[What you need to do] Wherever the string "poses" appears in the entries below, return the line that holds it.

##### Extracted entries #####

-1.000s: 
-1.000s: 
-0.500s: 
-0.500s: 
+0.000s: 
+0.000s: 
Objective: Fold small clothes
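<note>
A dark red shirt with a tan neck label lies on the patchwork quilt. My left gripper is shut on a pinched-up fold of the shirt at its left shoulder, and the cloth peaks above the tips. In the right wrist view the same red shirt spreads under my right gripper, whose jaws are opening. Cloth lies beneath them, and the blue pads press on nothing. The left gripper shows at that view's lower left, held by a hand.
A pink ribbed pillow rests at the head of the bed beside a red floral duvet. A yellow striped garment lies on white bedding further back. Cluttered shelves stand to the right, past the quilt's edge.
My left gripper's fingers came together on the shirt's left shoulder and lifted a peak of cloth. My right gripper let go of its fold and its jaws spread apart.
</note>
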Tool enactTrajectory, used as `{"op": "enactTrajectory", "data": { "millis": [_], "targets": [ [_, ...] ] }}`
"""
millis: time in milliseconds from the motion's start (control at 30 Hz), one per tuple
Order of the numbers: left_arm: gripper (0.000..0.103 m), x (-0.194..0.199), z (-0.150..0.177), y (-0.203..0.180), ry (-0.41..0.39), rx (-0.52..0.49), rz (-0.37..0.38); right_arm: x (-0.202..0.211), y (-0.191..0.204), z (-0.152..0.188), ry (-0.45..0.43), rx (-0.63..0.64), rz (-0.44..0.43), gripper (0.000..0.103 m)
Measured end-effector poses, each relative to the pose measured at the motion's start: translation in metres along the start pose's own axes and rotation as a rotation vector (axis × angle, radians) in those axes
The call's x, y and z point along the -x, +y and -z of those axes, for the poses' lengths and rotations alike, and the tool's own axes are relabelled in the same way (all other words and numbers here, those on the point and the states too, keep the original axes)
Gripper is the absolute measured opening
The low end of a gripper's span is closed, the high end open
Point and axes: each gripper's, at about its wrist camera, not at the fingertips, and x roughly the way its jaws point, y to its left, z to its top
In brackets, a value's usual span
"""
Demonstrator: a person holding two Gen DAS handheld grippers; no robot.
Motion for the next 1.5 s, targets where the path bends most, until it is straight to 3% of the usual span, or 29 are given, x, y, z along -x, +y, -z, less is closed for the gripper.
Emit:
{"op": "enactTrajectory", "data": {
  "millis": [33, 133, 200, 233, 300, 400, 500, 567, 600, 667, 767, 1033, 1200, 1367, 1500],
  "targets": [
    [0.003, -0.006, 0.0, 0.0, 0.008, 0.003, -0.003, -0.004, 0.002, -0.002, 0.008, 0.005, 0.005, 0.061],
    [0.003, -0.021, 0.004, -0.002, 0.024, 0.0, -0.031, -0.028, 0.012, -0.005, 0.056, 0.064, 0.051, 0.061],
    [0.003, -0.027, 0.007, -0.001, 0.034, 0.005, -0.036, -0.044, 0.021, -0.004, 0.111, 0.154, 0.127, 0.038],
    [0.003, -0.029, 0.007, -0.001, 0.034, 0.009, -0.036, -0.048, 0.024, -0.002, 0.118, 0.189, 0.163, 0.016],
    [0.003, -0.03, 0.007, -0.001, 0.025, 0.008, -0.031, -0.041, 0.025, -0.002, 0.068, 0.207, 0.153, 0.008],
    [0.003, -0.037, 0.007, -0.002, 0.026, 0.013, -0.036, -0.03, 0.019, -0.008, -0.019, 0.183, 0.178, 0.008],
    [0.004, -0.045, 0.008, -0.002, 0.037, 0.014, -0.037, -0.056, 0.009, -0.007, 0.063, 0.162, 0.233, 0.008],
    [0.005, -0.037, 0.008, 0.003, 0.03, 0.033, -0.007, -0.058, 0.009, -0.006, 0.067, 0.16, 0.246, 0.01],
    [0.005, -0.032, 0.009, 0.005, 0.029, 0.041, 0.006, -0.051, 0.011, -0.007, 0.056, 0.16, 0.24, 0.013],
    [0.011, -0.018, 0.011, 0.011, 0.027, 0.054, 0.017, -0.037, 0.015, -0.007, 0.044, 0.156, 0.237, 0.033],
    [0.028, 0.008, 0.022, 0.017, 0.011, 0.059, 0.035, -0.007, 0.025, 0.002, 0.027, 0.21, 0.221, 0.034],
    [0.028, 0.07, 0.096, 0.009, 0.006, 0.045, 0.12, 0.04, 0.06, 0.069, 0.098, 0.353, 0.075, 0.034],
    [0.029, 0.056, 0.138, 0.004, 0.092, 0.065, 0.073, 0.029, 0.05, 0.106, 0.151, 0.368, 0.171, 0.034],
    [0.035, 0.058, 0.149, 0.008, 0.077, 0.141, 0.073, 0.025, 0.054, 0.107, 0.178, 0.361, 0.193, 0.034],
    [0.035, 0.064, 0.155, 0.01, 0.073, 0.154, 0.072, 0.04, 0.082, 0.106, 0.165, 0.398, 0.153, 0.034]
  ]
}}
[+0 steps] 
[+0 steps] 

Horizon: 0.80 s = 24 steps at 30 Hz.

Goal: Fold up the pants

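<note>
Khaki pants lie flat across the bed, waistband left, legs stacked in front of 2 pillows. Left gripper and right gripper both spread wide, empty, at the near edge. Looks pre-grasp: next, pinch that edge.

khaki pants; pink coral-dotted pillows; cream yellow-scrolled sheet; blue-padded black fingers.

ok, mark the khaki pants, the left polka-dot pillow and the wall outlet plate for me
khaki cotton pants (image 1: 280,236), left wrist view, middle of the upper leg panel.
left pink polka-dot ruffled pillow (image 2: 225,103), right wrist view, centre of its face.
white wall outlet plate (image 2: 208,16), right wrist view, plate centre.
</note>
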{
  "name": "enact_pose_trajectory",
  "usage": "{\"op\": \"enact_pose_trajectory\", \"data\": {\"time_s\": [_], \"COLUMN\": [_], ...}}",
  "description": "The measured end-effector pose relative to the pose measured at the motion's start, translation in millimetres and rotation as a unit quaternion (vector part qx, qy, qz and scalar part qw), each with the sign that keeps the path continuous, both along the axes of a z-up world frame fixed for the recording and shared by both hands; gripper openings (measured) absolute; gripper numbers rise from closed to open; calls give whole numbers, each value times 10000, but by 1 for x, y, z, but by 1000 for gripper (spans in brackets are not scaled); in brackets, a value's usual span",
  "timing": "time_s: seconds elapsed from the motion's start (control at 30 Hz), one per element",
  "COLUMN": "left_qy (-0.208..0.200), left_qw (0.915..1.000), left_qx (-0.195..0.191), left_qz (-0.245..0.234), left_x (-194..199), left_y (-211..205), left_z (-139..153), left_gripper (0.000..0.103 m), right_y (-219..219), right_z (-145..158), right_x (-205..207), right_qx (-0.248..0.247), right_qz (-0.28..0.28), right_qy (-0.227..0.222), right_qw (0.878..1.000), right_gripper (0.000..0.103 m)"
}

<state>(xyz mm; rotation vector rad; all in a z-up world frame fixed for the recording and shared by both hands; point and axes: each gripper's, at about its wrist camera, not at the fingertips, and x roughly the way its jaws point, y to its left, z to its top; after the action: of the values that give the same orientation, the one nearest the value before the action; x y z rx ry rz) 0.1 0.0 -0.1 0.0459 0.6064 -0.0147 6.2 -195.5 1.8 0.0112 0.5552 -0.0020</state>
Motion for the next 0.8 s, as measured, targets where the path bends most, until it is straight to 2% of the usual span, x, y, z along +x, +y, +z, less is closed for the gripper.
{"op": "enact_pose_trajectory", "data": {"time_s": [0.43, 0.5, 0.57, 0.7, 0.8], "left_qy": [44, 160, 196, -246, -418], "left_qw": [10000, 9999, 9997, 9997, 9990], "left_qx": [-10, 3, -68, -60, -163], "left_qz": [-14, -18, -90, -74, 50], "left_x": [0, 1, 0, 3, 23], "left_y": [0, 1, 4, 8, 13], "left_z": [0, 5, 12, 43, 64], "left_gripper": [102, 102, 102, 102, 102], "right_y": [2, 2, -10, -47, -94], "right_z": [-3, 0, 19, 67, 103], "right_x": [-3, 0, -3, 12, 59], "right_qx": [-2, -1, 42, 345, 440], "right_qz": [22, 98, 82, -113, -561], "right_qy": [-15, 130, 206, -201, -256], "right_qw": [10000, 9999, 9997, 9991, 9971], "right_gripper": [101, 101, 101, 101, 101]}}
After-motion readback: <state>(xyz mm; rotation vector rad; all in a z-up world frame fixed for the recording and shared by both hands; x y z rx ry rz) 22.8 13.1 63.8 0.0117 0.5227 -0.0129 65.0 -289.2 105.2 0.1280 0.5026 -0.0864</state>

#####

[Task response]
Measured end-effector poses, each relative to the pose measured at the motion's start: translation in metres along the start pose's own axes and rotation as a rotation vector (axis × angle, radians) in those axes
The call's x, y and z point along the -x, +y and -z of those axes, for the poses' lengths and rotations alike, and the tool's own axes are relabelled in the same way (all other words and numbers here, those on the point and the states too, keep the original axes)

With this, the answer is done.